Don Raimondo e don Beniamino insieme per celebrare il “Creato, la casa di tutti”

SAN SALVO. Lunedì 4 ottobre, nel giorno di San Francesco, patrono d’Italia, a partire dalle ore 19.00 fino alle ore 19.30 in piazza San Vitale le parrocchie di San Giuseppe e di San Nicola saranno insieme per celebrare “Il creato, la casa di tutti”.

I parroci Artese Raimondo e Di Renzo Beniamino, hanno voluto promuovere questa manifestazione nel giorno di San Francesco d’Assisi, per sensibilizzare l’intera cittadinanza sulla relazione con il Creatore, attraverso un momento celebrativo, per la conversione e l’impegno concreto.

Questa manifestazione si colloca all’interno della Giornata mondiale di preghiera per la cura del creato da celebrare dal 1° settembre fino al 4 ottobre, festa di San Francesco d’Assisi. I fedeli di tutto il mondo si mobilitano per rinnovare la relazione con il Creatore e tutto il creato attraverso la celebrazione, la conversione e l’impegno concreto. La lettera enciclica di Papa Francesco Laudato Si’ è un appello pressante a prenderci cura della nostra casa comune, la Terra, e si basa su una lunga storia di insegnamento cattolico. Il movimento Laudato Sì, di cui AC e AGESCI fanno parte, è nato per rispondere alla chiamata di Papa Francesco.
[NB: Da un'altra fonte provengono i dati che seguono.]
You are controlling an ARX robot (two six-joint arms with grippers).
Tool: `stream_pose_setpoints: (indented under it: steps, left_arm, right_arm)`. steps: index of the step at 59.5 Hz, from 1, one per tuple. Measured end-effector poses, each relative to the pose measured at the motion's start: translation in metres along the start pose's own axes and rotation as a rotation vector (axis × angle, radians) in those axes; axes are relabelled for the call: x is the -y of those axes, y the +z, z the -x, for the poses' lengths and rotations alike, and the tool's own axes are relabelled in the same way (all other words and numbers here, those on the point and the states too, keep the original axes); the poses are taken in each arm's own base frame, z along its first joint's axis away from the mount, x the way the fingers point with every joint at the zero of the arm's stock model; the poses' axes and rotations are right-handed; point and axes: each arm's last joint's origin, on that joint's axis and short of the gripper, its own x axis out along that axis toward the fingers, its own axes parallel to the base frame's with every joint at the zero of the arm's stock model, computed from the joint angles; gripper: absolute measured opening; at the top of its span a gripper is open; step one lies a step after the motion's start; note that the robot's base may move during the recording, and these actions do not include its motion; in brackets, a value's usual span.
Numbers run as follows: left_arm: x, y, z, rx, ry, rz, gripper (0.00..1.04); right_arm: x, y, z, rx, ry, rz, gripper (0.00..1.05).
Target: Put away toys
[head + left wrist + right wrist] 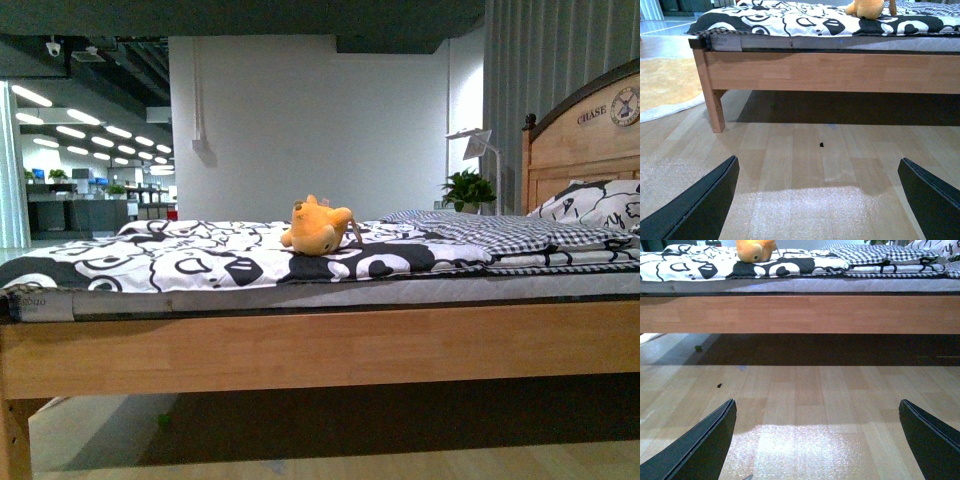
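A small yellow-orange plush toy (317, 227) lies on the black-and-white patterned bedspread (200, 255), about mid-bed. The same toy (866, 8) shows at the edge of the left wrist view, and the toy (755, 249) also appears in the right wrist view. My left gripper (818, 200) hangs open low over the wooden floor, well short of the bed, with nothing between its dark fingers (700, 207). Likewise open and empty over the floor is my right gripper (817, 440). Neither arm shows in the front view.
The bed has a wooden side rail (320, 345) and a leg (712, 95) at its foot end. A checked blanket (500, 235), a pillow (595, 205) and a wooden headboard (585, 140) lie to the right. A pale rug (665, 85) covers the floor beside the foot.
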Motion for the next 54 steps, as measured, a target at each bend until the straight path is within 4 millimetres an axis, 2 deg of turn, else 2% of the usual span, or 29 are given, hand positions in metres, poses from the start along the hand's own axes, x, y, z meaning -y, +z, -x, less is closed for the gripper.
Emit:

Il tema di quest’anno è: “Una casa per tutti? Rinnovare l’oikos ovvero la casa di Dio”.

La Tenda di Abramo ci ricorda che il Signore ha posto la sua tenda in mezzo a noi ed è aperta su tutti i lati perché accoglie, è uno spazio di dialogo ed è soltanto nel dialogo con tutti, che possiamo con le altre fedi riuscire a costruire la casa comune. È inoltre il simbolo dell’essenzialità, della leggerezza, di un’impronta sul terreno che non lascia un segno ecologico pesante alle prossime generazioni. La tenda ci ricorda i rifugiati, in un legame speciale che unisce il Tempo del Creato con la Giornata mondiale del migrante e del rifugiato, il 26 settembre.

L’evento si realizzerà rispettando le norme di distanza e in vista delle norme vigenti:

– il divieto di partecipare a chi presenta sintomi influenzali/respiratori, temperatura corporea superiore ai 37,4°  o è stato in contatto con persone positive a SARS-CoV-2;

– l’obbligo di rispettare sempre il mantenimento della distanza di sicurezza (i familiari si possono mettere vicini).